- The European Commission has proposed another extension to the deadline for compliance with the In Vitro Diagnostic Medical Devices Regulation (IVDR), a new regulatory framework for diagnostics like HIV, cancer and COVID-19 tests.
- Amid fears the current timelines will disrupt supply, officials are planning to give manufacturers another 31 months to get tests certified under IVDR. The delay, which was proposed Tuesday, pushes the deadline for high-risk class D IVDs to the end of 2027.
- The commission shared details of the timeline alongside news of its intent to make use of the Eudamed database mandatory earlier than planned and to conduct a “targeted evaluation” of the device legislation. MedTech Europe welcomed the proposal to evaluate the laws.
The European Union originally planned to enforce IVDR starting in May 2022. However, concerns that some tests would lack IVDR certificates by that date prompted officials to create a new staggered timeline in October 2021. The revised timeline gave manufacturers of high-risk class D IVDs until May 2025 to comply.
Because it generally takes between 13 and 24 months to certify class D devices, manufacturers that haven’t yet applied to a notified body may be unable to comply with the May 2025 deadline. MedTech Europe is among the organizations that raised concerns about the class D timeline and proposed ways to cut the risk of IVDR disrupting the supply of tests.
The commission has recognized the threat, noting that “a high number of IVDs currently on the market has not factored in the new rules (nor has been replaced by other devices), meaning that those devices would no longer be available.” Officials said the number of noncompliant class D IVDs is particularly high.
In response, the commission has proposed a 31-month delay that would push the deadline for high-risk devices to the end of 2027. The proposed deadlines for medium and lower-risk IVDs would be at the end of 2028 and 2029. Health institutions that manufacture IVDs in-house would have until May 26, 2030, to show that there is no alternative and equivalent commercial device on the market.
As part of the delay, the commission plans to require manufacturers to give prior notice if they foresee an interruption to the supply of IVDs or medical devices. MedTech Europe has asked for the notification process to “be as administratively simple as possible” and managed at the EU level.
The trade group is also pushing the commission, the Medical Devices Coordination Group and notified bodies to use the time created by the delay to “identify blockages and rectify existing issues, to enable all manufacturers to transition on time and meet post-market requirements.”
MedTech Europe, which previously pushed for “comprehensive structural reform” of IVDR and the Medical Devices Regulation, the new regulatory framework for oversight of devices that are not diagnostics, welcomed the commission’s plans to prepare for a “targeted evaluation of the legislation” this year. Officials plan to assess how the legislation is affecting the availability of devices, paying particular attention to products for children and rare diseases, innovative devices, and the costs and administrative burdens imposed on smaller companies.
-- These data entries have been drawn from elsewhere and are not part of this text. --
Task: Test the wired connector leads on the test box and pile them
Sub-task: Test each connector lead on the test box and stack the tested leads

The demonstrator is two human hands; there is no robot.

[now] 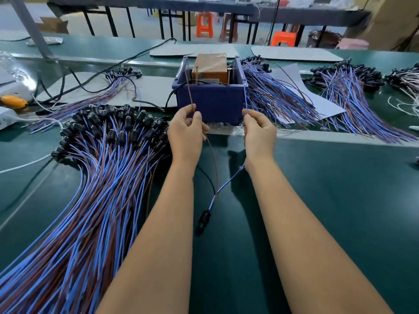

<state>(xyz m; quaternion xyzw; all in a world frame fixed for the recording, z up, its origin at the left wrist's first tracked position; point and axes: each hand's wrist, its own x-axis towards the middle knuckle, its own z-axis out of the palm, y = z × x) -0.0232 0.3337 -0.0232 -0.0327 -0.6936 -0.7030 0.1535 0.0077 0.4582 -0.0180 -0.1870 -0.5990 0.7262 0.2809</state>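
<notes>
- Your lead's black connector (204, 219) hangs between your forearms — its brown wire (213, 159) and blue wire (229, 182) run up toward the blue test box (210, 103).
- Your left hand (187, 130) pinches the brown wire.
- Your right hand (258, 132) pinches the blue one.
- A big pile of leads (90, 177) lies to your left on the green bench (340, 200).

The left pile of leads (74, 200) runs off the bottom edge; the blue box (210, 103) hides its contents' lower part.
</notes>
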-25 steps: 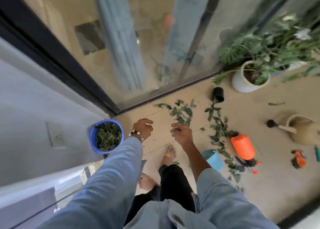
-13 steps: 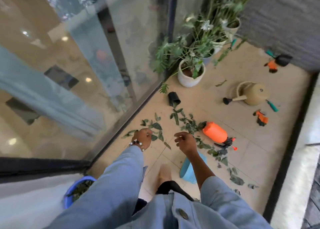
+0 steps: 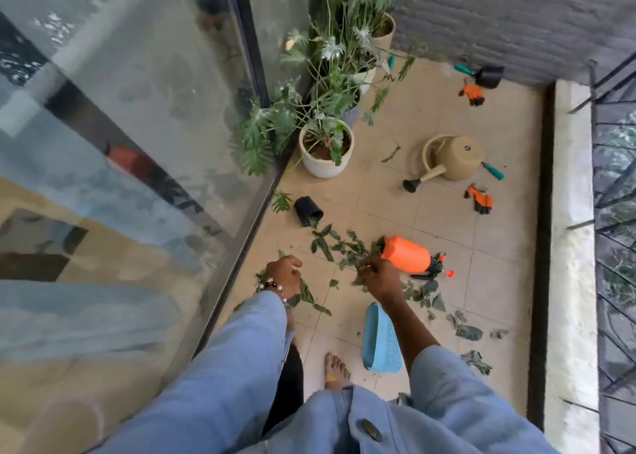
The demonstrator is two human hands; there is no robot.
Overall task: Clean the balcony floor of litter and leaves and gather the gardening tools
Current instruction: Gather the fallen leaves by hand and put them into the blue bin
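Head view: both hands (image 3: 283, 274) (image 3: 378, 276) low, fingers (image 3: 363, 268) curled over leaves (image 3: 339, 245).

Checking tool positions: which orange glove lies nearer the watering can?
The orange glove just right of the watering can; the other glove lies farther off, by the black scoop.

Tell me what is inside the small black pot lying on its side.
A few green leaves show at the mouth of the black pot, spilling onto the floor tiles. Deeper inside is dark, so any soil there cannot be seen.
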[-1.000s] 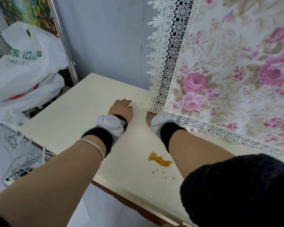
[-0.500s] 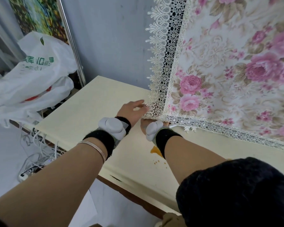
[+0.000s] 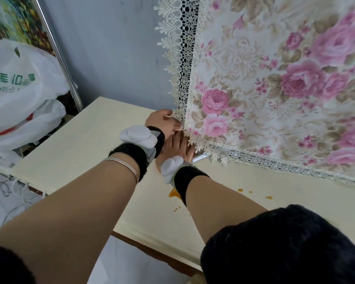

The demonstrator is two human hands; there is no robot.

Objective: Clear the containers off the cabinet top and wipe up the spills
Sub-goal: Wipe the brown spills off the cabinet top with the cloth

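Note:
A cream cabinet top carries an orange-brown spill just below my right wrist, with smaller orange drops further right. A floral cloth with a lace border hangs over something at the back right. My left hand pinches the lace corner of that cloth. My right hand lies just under the same corner, fingers against the lace, beside a pale flat edge showing below the cloth. No containers are visible.
White plastic bags bulge at the left beside a metal pole. Cables lie on the floor under the cabinet's left end. A grey wall stands behind. The cabinet's front edge runs diagonally near my arms.
My left hand moved right from flat on the cabinet top to the cloth's corner and pinched the lace. The right hand stayed at the corner. The view tilted up and closer.

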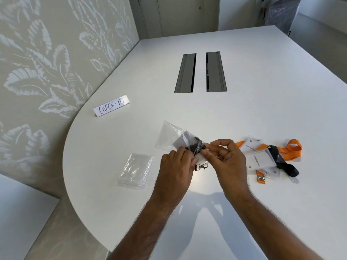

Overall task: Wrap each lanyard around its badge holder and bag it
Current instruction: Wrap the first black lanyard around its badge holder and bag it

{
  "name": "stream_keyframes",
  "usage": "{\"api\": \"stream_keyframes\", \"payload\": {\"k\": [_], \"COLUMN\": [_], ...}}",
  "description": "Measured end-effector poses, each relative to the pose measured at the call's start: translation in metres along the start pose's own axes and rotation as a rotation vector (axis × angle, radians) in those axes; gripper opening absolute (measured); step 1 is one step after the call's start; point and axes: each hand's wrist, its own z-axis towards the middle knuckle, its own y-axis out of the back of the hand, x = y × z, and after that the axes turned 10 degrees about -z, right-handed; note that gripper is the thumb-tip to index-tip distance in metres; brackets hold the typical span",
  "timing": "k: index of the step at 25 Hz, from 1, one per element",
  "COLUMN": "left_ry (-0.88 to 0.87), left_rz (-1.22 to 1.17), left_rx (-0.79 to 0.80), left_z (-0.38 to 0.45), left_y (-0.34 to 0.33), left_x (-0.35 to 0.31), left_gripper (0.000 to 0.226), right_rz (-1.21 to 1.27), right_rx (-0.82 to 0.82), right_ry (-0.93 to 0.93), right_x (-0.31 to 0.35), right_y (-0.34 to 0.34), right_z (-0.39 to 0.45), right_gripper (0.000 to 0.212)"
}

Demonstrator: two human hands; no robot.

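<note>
Both bare forearms reach in from the bottom edge over the white counter [244, 113]. Left hand [176, 166] curls its fingers round a badge holder [183, 142] wound with a black lanyard [194, 146], gripping it from below; the lanyard's metal clip [202, 166] hangs out just beside the thumb. Right hand [228, 158] pinches the mouth of a clear bag [169, 134] at the wrapped holder, finger and thumb bent together on the plastic. Holder and lanyard sit partly inside that bag, which sticks up and away from the hands, slightly above the counter.

Left of the hands, a stack of clear bags [136, 170] lies flat on the counter, apart from them. Right of the right hand, more holders [262, 161] lie in a loose heap with an orange lanyard [289, 150] and a second black strap [285, 164] crossing over them; an orange end with a clip [261, 177] pokes out nearest the camera.

Farther back, a folded card [111, 106] reads "CHECK-IN", and two grey cable slots [201, 72] are set side by side into the counter.
</note>
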Motion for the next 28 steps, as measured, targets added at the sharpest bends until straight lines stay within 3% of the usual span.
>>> {"api": "stream_keyframes", "payload": {"k": [8, 12, 15, 18, 28], "left_ry": [-0.117, -0.159, -0.148, -0.036, 0.15], "left_rz": [-0.059, 0.081, 0.059, -0.093, -0.302], "left_rx": [-0.067, -0.149, 0.093, 0.299, 0.424], "left_z": [-0.002, 0.015, 0.036, 0.037, 0.03], "left_y": [-0.004, 0.017, 0.033, 0.036, 0.025], "left_x": [0.008, 0.022, 0.03, 0.028, 0.03], "left_gripper": [0.013, 0.04, 0.057, 0.045, 0.037], "right_rz": [-0.219, -0.31, -0.404, -0.484, -0.536], "right_rx": [0.08, 0.129, 0.199, 0.277, 0.369], "right_ry": [0.122, 0.141, 0.186, 0.211, 0.333], "right_x": [0.004, 0.006, 0.008, 0.009, 0.014], "right_y": [0.009, 0.013, 0.013, 0.013, 0.013], "right_z": [0.01, 0.012, 0.011, 0.011, 0.015], "right_gripper": [0.036, 0.041, 0.041, 0.04, 0.037]}}
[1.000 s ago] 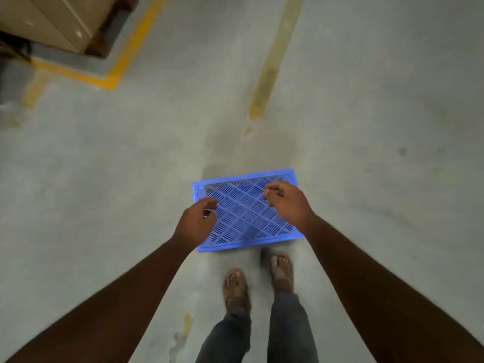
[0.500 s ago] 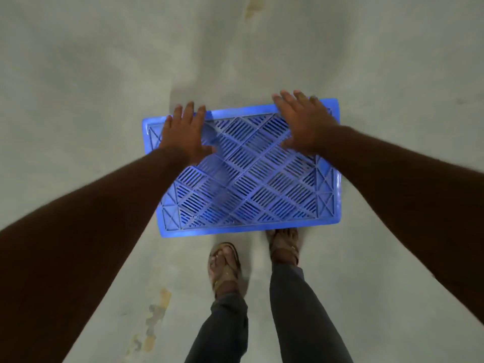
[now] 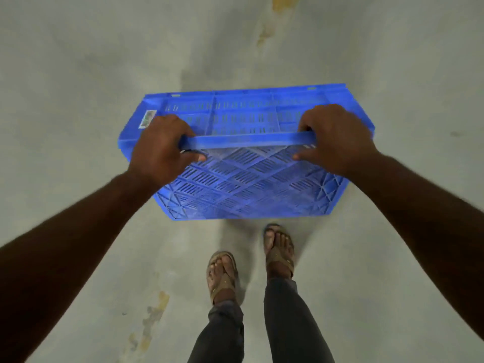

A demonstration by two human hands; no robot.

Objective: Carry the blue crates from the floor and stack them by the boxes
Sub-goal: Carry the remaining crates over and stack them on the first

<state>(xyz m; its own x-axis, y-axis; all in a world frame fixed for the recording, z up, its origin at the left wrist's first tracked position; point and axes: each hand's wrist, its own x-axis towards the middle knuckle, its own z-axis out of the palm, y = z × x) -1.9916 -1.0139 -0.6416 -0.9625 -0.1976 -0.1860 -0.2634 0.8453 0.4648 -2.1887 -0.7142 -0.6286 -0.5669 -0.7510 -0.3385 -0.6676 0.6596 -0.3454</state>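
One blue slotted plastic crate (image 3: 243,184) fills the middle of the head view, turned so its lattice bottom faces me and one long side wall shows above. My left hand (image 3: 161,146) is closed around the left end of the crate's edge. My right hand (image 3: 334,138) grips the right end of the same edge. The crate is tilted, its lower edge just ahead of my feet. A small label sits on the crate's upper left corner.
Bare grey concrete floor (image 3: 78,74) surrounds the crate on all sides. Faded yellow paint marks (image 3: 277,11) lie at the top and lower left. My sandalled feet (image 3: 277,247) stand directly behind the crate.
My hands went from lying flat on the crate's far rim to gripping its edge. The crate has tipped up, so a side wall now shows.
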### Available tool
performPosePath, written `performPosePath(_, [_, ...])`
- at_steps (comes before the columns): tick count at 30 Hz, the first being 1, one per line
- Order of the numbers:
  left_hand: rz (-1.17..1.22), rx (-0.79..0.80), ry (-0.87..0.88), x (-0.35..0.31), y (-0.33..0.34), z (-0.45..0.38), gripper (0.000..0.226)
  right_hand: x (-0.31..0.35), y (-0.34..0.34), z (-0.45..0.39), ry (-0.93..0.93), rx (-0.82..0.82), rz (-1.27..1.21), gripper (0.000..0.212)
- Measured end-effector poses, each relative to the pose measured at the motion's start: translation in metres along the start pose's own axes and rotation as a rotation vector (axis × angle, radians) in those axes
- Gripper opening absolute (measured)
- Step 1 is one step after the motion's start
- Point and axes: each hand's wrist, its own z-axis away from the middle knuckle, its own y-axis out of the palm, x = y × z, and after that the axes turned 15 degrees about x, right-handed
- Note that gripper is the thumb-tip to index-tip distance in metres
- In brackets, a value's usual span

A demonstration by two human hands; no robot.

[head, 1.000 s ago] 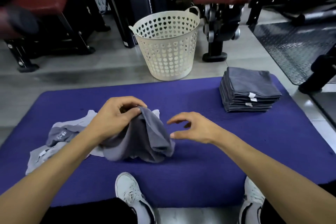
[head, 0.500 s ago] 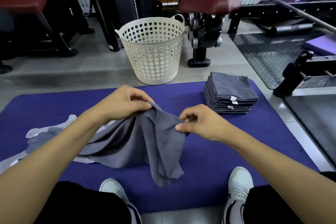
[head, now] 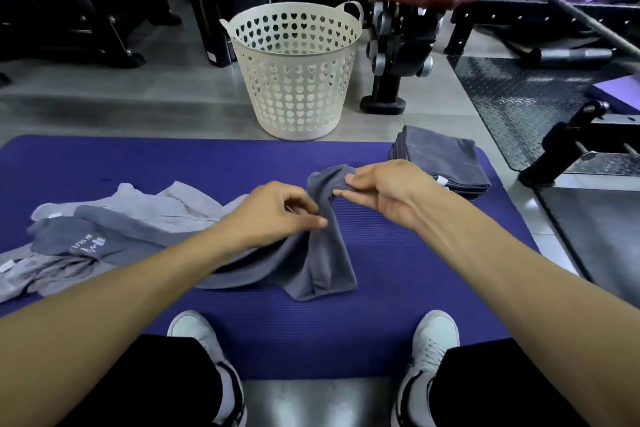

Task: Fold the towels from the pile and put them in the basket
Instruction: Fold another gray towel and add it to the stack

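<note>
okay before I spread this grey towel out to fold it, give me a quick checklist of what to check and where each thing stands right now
1. Right hand grips the dark grey towel at its top edge: ok.
2. Left hand pinches the same towel: ok.
3. Towel spread flat: not ok, it hangs bunched.
4. Purple mat bare in front of the hands: ok.
5. Towel free of the loose pile: cannot tell, the left arm hides it.
6. Basket upright beyond the mat: ok.

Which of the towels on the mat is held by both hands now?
The dark grey towel in the middle of the mat: left hand and right hand pinch it. The loose pile and folded stack lie untouched.
</note>
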Motion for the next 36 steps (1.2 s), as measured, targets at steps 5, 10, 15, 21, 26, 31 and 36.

The commission proposed the new timelines, which will now go to the European Parliament and Council for adoption, alongside plans to speed up the launch of parts of the Eudamed database that are already finalized, with a view to making use of the modules mandatory from late 2025. MedTech Europe and other groups have set five conditions they want Eudamed to meet before use becomes mandatory, including eliminating redundancies in national databases and creating a “realistic and reliable” implementation timeline.